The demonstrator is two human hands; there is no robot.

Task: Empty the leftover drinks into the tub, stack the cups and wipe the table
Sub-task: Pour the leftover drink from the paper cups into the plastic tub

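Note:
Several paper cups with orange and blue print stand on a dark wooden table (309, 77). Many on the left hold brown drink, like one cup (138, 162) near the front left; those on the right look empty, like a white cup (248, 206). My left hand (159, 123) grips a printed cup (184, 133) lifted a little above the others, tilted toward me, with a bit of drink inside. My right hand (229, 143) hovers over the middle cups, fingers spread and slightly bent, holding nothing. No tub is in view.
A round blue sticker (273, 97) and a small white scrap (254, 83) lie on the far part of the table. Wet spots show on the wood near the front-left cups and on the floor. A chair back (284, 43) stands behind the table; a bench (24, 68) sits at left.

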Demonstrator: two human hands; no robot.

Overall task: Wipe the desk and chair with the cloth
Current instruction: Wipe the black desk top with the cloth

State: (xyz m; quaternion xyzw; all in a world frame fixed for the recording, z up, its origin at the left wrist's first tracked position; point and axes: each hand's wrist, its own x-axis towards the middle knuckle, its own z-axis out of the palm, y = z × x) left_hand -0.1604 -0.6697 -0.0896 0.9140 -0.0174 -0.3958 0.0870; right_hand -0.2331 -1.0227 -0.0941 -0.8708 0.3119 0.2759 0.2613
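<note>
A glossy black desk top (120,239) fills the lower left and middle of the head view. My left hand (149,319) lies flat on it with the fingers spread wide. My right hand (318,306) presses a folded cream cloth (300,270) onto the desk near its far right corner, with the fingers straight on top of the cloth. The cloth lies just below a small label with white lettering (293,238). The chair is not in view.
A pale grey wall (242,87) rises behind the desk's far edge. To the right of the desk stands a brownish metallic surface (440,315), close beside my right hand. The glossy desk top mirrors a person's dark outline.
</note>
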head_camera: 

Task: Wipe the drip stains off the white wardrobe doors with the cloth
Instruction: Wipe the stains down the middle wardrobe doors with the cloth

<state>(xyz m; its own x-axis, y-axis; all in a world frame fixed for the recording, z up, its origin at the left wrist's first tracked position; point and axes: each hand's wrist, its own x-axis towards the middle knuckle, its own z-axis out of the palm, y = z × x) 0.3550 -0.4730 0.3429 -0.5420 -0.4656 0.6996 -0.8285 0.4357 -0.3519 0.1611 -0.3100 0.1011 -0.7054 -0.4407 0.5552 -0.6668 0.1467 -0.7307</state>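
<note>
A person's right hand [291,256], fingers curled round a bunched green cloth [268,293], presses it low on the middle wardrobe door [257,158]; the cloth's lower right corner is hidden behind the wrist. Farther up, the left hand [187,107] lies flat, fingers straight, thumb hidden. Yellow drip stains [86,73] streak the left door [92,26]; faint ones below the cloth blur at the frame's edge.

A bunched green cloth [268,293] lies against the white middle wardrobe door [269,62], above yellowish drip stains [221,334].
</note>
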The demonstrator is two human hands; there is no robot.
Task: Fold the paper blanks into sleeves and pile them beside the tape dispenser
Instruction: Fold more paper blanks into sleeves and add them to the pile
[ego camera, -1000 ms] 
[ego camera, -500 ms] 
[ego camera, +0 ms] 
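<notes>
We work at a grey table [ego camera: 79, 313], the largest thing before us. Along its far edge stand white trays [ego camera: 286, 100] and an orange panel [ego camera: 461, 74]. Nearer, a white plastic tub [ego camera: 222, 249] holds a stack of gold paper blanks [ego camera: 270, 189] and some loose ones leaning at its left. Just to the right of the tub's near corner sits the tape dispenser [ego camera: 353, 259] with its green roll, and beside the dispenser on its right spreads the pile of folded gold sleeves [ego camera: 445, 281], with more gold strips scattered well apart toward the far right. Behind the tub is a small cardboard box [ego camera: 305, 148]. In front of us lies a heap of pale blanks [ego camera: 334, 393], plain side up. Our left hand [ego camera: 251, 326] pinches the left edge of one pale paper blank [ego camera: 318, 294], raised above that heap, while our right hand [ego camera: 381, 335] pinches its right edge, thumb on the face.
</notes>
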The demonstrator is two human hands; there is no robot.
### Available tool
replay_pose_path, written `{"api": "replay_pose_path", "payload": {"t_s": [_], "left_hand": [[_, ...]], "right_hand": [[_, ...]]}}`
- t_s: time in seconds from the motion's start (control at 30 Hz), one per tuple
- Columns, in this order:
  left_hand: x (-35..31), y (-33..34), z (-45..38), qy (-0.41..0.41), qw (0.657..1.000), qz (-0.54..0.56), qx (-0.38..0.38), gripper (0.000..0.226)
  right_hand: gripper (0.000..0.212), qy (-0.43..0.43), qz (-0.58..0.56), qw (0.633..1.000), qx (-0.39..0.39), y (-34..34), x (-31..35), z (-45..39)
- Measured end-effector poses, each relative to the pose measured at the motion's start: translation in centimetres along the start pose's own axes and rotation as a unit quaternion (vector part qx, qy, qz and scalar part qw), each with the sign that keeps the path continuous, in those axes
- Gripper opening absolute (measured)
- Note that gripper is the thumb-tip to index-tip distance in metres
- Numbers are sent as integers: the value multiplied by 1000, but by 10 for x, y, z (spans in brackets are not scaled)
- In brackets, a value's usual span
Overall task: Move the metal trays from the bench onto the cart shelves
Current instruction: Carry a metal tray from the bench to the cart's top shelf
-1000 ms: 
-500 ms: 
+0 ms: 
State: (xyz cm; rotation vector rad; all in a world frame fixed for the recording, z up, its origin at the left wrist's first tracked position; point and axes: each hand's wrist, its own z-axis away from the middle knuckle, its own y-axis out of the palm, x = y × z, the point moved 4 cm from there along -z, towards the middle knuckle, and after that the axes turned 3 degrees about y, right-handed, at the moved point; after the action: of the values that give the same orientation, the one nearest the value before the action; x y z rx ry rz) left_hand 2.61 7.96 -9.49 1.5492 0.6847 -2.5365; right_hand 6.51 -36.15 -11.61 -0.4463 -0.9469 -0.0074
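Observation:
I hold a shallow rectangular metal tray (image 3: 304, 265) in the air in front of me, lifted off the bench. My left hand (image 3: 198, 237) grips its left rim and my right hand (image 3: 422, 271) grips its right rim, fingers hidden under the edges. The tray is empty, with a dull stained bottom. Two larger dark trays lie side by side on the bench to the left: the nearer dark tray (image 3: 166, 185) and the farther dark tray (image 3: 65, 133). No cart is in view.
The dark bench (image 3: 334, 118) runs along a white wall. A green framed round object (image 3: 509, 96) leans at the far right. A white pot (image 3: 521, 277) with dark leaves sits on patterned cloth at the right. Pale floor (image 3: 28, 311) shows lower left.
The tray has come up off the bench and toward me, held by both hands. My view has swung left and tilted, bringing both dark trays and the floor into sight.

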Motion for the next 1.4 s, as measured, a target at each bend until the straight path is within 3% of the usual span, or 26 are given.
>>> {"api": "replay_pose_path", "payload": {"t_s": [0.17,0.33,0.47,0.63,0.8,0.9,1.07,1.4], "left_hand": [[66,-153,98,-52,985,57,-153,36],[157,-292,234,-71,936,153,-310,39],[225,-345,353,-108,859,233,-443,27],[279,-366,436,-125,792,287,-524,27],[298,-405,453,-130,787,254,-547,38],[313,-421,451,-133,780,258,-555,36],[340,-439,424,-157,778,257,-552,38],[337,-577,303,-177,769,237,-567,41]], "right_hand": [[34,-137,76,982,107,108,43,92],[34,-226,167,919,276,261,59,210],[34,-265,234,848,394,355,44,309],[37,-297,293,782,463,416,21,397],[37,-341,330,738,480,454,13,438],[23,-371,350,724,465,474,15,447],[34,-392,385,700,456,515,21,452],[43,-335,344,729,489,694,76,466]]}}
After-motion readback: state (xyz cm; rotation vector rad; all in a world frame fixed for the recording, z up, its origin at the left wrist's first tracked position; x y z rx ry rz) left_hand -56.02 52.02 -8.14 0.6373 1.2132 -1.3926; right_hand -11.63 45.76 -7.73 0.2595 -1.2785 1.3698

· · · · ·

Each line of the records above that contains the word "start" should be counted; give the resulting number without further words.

2